Der Beitrag anderer Einwohner ist auf 28 Aufstellern zu sehen – wie Walter Hüßhoff als typischer Bergmann. Andere Tafeln stellen Persönlichkeiten vor, die Gladbeck geprägt haben oder ein Kapitel in der Lokalhistorie prägen, zum Beispiel der erste Oberbürgermeister Dr. Michael Jovy und Dr. Bernhard Preminger, das Ruhrpottkind, das die Nationalsozialisten verfolgten. Im Grün der Hoffnung steht an seinem Namen: „Versöhner“, kehrte er doch in die Stadt seiner Kindheit zurück. Und wer darf als Kind Gladbecks aus der jüngeren Zeit nicht fehlen? Klar, Fußball-Profi Julian Draxler. Die Informationen sind übersichtlich, komprimiert und leicht zugänglich: Sie geben einen guten Einblick in Gladbecks Historie.

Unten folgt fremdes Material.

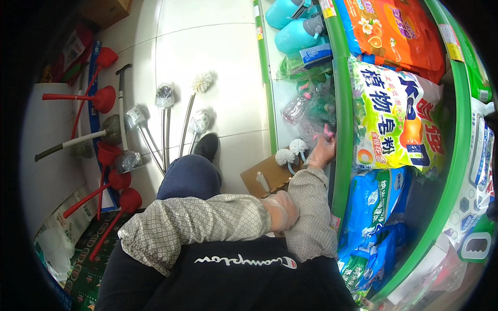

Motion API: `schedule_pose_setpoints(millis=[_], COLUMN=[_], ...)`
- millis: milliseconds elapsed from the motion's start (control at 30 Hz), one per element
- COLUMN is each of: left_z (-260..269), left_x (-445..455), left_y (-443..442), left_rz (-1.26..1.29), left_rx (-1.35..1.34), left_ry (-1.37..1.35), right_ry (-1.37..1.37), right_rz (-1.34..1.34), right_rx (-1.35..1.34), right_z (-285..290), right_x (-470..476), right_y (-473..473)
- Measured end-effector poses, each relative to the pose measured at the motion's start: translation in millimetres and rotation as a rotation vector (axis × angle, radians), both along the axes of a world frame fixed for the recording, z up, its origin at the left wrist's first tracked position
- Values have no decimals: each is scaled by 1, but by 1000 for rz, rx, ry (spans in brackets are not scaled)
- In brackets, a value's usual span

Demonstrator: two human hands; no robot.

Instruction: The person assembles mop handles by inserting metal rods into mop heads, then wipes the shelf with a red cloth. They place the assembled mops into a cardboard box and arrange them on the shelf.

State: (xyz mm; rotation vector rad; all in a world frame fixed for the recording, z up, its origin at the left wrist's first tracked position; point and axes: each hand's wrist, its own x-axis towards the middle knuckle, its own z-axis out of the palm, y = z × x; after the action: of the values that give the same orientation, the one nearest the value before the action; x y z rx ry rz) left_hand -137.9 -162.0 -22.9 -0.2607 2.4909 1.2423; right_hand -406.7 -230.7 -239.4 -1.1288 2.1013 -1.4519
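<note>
My right hand [322,152], in a clear plastic glove, reaches into the lowest shelf beside clear spray bottles [297,109] with pink triggers. Its fingers are at a pink trigger [329,132]; whether they grip it I cannot tell. Just below is an open cardboard box [253,175] holding white-bristled toilet brushes [286,156] and a pale handle [262,181]. My left hand [284,210], also gloved, is bent over the near end of this box, close against my right forearm. Its fingers are largely hidden.
Metal-handled toilet brushes [165,97] lie on the tiled floor [202,42]. Red plungers [104,99] hang or lie at the left. Green shelf edges [343,128] rise on the right, with washing powder bags [397,116] above. Turquoise bottles [297,35] stand farther along the lowest shelf.
</note>
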Motion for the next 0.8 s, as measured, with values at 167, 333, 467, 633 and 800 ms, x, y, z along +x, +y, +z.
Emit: schedule_pose_setpoints(millis=[167,333,467,633,800], left_z=[-3,-6,-17,-15,-16], left_x=[5,2,-2,1,2], left_y=[-3,-1,10,6,9], left_rz=[78,87,43,-24,-19], left_rx=[97,105,10,-11,-69], left_ry=[-63,-69,-20,19,64], right_ry=[-94,-264,-172,-266,-315], right_rz=[-140,-252,-207,-218,-219], right_rx=[65,124,170,-2,33], right_z=[48,43,30,-27,-35], right_x=[68,59,49,16,20], right_y=[-41,-27,-8,25,39])
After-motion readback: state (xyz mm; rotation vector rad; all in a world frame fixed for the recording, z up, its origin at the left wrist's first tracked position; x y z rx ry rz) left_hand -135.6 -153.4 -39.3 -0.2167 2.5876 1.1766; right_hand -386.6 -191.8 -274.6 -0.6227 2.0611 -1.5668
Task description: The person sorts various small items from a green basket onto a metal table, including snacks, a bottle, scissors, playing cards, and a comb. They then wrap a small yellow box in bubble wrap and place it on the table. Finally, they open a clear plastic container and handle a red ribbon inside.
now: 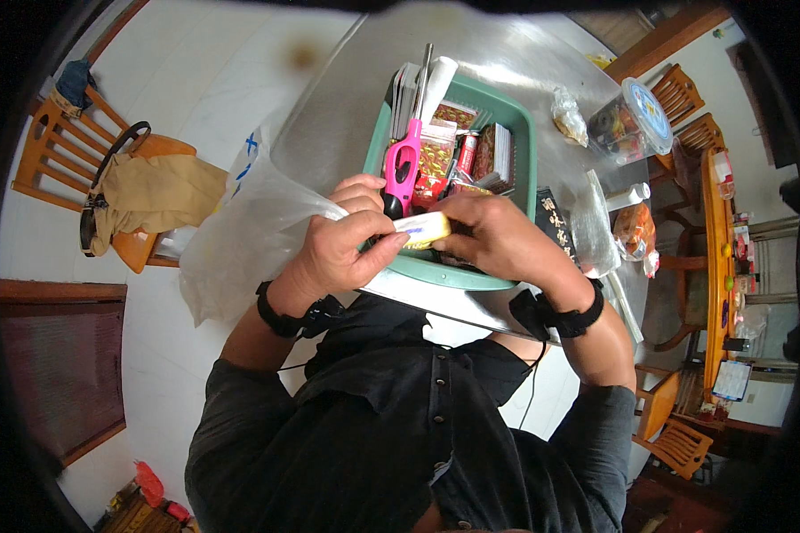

Andere Bürger haben sich an der Ausstellung beteiligt, indem sie Exponate für die Glasvitrine zur Verfügung stellten – seien es nun Fotos oder Zeichnungen eines Jungen, der 1933/1934 mit Buntstiften Soldaten im Stechschritt malte. Utensilien aus dem Bergbau sind ebenso dabei wie die Erinnerung an den einzigen Olympiasieger: Willy Kaiser siegte 1936 in Berlin in der Klasse „Fliegengewicht“. Nicht zu vergessen jenes denkwürdige Telegramm vom 1. August 1919, das als Faksimile vorliegt. Die Preußische Staatsregierung verlieh Gladbeck Stadtrechte.